_AIM OF THE EXERCISE_:
Everything in the data below is to be reproduced without any deviation.

_INFORMATION SUPPLIED_:
# # # # # # #
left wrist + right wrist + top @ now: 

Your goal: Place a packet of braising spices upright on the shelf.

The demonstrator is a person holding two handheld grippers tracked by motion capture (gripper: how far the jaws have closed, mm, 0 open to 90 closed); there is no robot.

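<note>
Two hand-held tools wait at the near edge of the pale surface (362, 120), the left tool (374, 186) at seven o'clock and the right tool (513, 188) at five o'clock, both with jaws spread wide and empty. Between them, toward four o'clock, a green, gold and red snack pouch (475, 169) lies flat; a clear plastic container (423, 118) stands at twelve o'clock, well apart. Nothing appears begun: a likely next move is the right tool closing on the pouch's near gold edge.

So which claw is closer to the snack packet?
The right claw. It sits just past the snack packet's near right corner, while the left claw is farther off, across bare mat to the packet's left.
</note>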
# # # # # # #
_SOLUTION FOR THIS TASK_:
left wrist + right wrist + top @ now: 

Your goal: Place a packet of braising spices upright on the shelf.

The demonstrator is a person holding two handheld grippers tracked by motion capture (gripper: how far the jaws have closed, mm, 0 open to 90 closed); there is no robot.

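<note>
Two hand-held tools wait at the near edge of the pale surface (362, 120), the left tool (374, 186) at seven o'clock and the right tool (513, 188) at five o'clock, both with jaws spread wide and empty. Between them, toward four o'clock, a green, gold and red snack pouch (475, 169) lies flat; a clear plastic container (423, 118) stands at twelve o'clock, well apart. Nothing appears begun: a likely next move is the right tool closing on the pouch's near gold edge.

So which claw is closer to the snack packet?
The right claw. It sits just past the snack packet's near right corner, while the left claw is farther off, across bare mat to the packet's left.
</note>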

No further output remains for this exercise.